WHAT THE EXERCISE ASKS
Give the listing again character for character, but drop the images.

◆ ◆ ◆

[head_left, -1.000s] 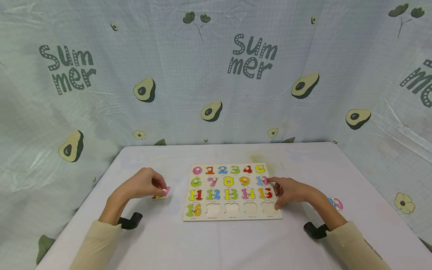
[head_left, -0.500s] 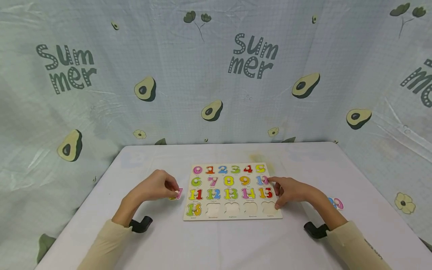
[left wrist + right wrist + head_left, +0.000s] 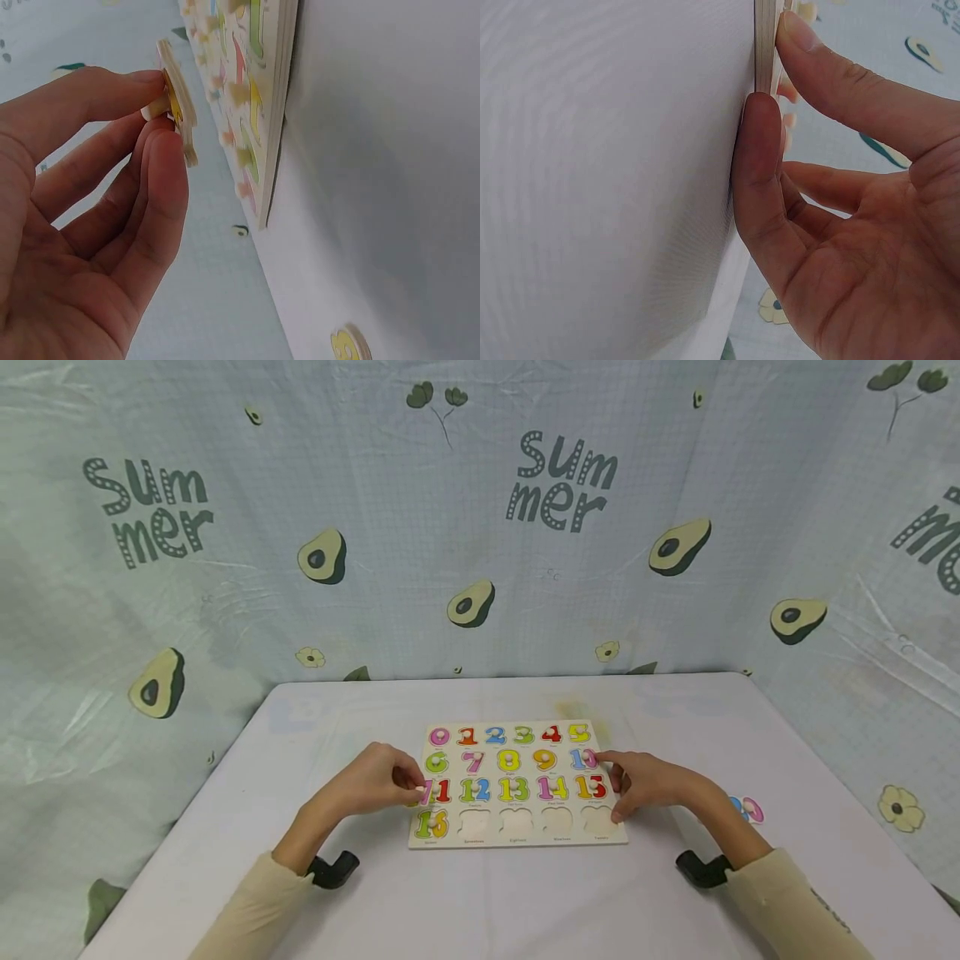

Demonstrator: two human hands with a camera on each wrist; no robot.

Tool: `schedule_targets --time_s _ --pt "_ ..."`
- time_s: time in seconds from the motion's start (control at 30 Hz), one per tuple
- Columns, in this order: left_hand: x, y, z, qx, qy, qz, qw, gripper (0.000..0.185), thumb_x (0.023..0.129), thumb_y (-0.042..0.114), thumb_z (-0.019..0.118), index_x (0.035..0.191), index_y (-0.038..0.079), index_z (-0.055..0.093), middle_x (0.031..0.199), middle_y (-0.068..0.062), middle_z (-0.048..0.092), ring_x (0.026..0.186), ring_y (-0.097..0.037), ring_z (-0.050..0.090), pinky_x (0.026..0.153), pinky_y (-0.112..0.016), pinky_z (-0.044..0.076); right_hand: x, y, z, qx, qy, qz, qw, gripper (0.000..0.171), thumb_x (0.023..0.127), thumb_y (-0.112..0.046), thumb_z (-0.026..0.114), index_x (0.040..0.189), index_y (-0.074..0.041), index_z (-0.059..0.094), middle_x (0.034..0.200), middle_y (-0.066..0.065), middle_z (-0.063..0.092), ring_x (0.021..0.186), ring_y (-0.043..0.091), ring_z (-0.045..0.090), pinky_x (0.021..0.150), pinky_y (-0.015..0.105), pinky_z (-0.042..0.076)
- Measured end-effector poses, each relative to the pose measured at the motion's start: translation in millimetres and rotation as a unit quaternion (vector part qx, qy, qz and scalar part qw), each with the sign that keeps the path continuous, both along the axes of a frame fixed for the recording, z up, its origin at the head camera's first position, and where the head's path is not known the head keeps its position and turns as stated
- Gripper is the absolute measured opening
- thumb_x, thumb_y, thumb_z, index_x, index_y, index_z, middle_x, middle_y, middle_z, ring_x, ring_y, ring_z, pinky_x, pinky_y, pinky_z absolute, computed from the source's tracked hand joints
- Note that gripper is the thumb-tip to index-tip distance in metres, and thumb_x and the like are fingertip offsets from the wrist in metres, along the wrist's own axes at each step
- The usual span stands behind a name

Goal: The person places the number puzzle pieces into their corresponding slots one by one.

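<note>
Left hand (image 3: pixel 375 785) pinching a number piece (image 3: pixel 178 101) by its peg, held flat above the puzzle board's (image 3: pixel 517 842) left edge, its digits hidden by fingers, right hand (image 3: pixel 648 783) with fingers spread steadying the board's right edge, white table (image 3: pixel 525 902).

The backdrop cloth (image 3: pixel 480 527) bears the word "Summer" printed several times, while the puzzle board (image 3: pixel 516 783) shows coloured numbers 0 to 16, its small captions under the numbers too tiny to read.
</note>
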State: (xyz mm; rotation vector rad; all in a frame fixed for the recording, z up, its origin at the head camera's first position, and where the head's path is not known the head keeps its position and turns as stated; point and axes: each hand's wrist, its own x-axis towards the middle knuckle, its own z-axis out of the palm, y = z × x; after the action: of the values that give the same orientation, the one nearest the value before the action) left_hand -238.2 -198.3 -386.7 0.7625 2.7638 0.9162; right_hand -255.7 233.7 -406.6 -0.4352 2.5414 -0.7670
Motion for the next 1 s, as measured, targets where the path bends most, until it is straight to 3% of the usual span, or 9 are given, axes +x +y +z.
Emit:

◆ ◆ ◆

TASK RESULT
[head_left, -1.000s] 
[head_left, -0.500s] 
[left wrist + right wrist + head_left, +0.000s] 

Demonstrator: two human hands with a camera on each wrist; no robot.

Tool: `schedule_targets --time_s _ --pt "_ ..."`
- time_s: time in seconds from the motion's start (control at 30 Hz), one per tuple
- Columns, in this order: left_hand: x, y, z, qx, qy, qz, qw, gripper (0.000..0.185), thumb_x (0.023..0.129), thumb_y (-0.042..0.114), thumb_z (-0.019..0.118), index_x (0.035..0.191), index_y (-0.038..0.079), index_z (-0.055..0.093), middle_x (0.031..0.199), middle_y (-0.068..0.062), middle_z (-0.048..0.092), ring_x (0.026..0.186), ring_y (-0.097..0.037), ring_z (-0.050..0.090), pinky_x (0.026..0.153), pinky_y (-0.112..0.016), pinky_z (-0.044..0.076); right_hand: x, y, z, qx, qy, qz, qw, gripper (0.000..0.171), thumb_x (0.023..0.127), thumb_y (-0.112..0.046), thumb_z (-0.026..0.114), index_x (0.040..0.189), index_y (-0.074..0.041), index_z (-0.059..0.094), middle_x (0.034..0.200), middle_y (-0.066..0.065), middle_z (-0.063..0.092), ring_x (0.021..0.186), ring_y (-0.043..0.091), ring_z (-0.045..0.090), pinky_x (0.021..0.150), pinky_y (-0.015..0.105), pinky_z (-0.042..0.076)
- Measured end-effector poses, each relative to the pose measured at the motion's start: translation in millimetres and rotation as a unit quaternion (vector part qx, qy, qz and scalar part qw), each with the sign that keeps the path continuous, both along the axes of a frame fixed for the recording, z up, its origin at the head camera's first position, and where the head's path is not known the head keeps its position and turns as stated
- Gripper is the absolute measured opening
- thumb_x, thumb_y, thumb_z, index_x, index_y, index_z, middle_x, middle_y, middle_z, ring_x, ring_y, ring_z, pinky_x, pinky_y, pinky_z absolute, computed from the source's tracked hand joints
- Note that gripper is the thumb-tip to index-tip distance in metres, and thumb_x and the like are fingertip offsets from the wrist in metres, along the wrist's own axes at each step
- The usual span stands behind a name

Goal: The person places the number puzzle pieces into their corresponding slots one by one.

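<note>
Left hand (image 3: pixel 375 785) pinching a number piece (image 3: pixel 178 101) by its peg, held flat above the puzzle board's (image 3: pixel 517 842) left edge, its digits hidden by fingers, right hand (image 3: pixel 648 783) with fingers spread steadying the board's right edge, white table (image 3: pixel 525 902).

The backdrop cloth (image 3: pixel 480 527) bears the word "Summer" printed several times, while the puzzle board (image 3: pixel 516 783) shows coloured numbers 0 to 16, its small captions under the numbers too tiny to read.
</note>
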State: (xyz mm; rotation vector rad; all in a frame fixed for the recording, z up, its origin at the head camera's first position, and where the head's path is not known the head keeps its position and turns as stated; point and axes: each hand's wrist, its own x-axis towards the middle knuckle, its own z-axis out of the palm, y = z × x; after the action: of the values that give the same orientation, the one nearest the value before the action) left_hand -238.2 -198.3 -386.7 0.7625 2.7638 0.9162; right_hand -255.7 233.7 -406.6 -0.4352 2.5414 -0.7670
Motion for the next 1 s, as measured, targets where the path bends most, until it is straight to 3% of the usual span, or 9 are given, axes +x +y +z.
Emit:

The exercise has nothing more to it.